** BRIEF **
Word for word, transcribe every line below.

** GIVEN INFORMATION **
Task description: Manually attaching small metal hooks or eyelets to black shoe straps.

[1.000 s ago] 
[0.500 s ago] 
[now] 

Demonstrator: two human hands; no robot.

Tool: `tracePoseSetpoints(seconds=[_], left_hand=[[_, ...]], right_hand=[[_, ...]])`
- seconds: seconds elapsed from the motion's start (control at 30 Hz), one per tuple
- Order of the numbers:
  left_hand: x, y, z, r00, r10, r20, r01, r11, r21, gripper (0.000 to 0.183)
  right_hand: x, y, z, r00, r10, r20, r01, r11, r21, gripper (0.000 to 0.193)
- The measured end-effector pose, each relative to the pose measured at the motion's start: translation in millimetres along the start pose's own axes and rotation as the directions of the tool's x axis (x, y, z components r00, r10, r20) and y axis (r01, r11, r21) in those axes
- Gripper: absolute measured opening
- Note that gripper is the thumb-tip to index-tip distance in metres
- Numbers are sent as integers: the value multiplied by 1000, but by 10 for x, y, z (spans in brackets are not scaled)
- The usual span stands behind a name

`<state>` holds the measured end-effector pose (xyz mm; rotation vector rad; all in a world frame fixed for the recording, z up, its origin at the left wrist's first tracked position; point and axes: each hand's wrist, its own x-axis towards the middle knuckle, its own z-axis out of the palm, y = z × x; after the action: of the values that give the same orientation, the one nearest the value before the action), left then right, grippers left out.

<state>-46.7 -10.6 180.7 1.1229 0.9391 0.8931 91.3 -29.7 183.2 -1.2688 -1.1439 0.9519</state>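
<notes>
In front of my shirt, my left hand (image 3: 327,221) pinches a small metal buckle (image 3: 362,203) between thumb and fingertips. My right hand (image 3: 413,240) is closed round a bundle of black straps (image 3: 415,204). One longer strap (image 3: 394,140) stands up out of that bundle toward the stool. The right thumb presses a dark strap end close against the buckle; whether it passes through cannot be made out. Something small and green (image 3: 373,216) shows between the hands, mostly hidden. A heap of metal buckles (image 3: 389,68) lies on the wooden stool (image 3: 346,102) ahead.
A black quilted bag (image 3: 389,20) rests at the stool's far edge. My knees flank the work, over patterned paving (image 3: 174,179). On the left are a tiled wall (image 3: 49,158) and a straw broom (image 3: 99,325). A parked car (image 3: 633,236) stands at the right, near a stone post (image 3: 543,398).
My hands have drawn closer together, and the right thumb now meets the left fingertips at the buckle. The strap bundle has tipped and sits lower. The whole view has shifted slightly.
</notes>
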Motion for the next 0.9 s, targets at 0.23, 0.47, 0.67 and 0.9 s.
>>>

** THE COMPLETED TASK **
Task description: Manually attaching small metal hooks or eyelets to black shoe straps.

[1.000 s ago] 
[0.500 s ago] 
[now] 

Demonstrator: two human hands; no robot.

Tool: `tracePoseSetpoints(seconds=[_], left_hand=[[_, ...]], right_hand=[[_, ...]])`
- seconds: seconds elapsed from the motion's start (control at 30 Hz), one per tuple
- Order of the numbers:
  left_hand: x, y, z, r00, r10, r20, r01, r11, r21, gripper (0.000 to 0.183)
  right_hand: x, y, z, r00, r10, r20, r01, r11, r21, gripper (0.000 to 0.193)
- The measured end-effector pose, each relative to the pose measured at the motion's start: translation in millimetres along the start pose's own axes and rotation as the directions of the tool's x axis (x, y, z components r00, r10, r20) and y axis (r01, r11, r21) in those axes
- Gripper: absolute measured opening
- Note that gripper is the thumb-tip to index-tip distance in metres
- Numbers are sent as integers: the value multiplied by 1000, but by 10 for x, y, z (spans in brackets are not scaled)
- The usual span stands behind a name

`<state>` holds the measured end-effector pose (xyz mm; rotation vector rad; all in a world frame fixed for the recording, z up, its origin at the left wrist's first tracked position; point and axes: each hand's wrist, its own x-axis towards the middle knuckle, its own z-axis out of the palm, y = z × x; after the action: of the values that give the same orientation, the one nearest the value before the action), left then right, grippers left out.

<state>-46.7 -10.6 180.7 1.1229 0.9391 0.8931 91.3 -29.7 183.2 -1.2688 -1.1439 0.9519</state>
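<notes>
In front of my shirt, my left hand (image 3: 327,221) pinches a small metal buckle (image 3: 362,203) between thumb and fingertips. My right hand (image 3: 413,240) is closed round a bundle of black straps (image 3: 415,204). One longer strap (image 3: 394,140) stands up out of that bundle toward the stool. The right thumb presses a dark strap end close against the buckle; whether it passes through cannot be made out. Something small and green (image 3: 373,216) shows between the hands, mostly hidden. A heap of metal buckles (image 3: 389,68) lies on the wooden stool (image 3: 346,102) ahead.
A black quilted bag (image 3: 389,20) rests at the stool's far edge. My knees flank the work, over patterned paving (image 3: 174,179). On the left are a tiled wall (image 3: 49,158) and a straw broom (image 3: 99,325). A parked car (image 3: 633,236) stands at the right, near a stone post (image 3: 543,398).
My hands have drawn closer together, and the right thumb now meets the left fingertips at the buckle. The strap bundle has tipped and sits lower. The whole view has shifted slightly.
</notes>
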Motion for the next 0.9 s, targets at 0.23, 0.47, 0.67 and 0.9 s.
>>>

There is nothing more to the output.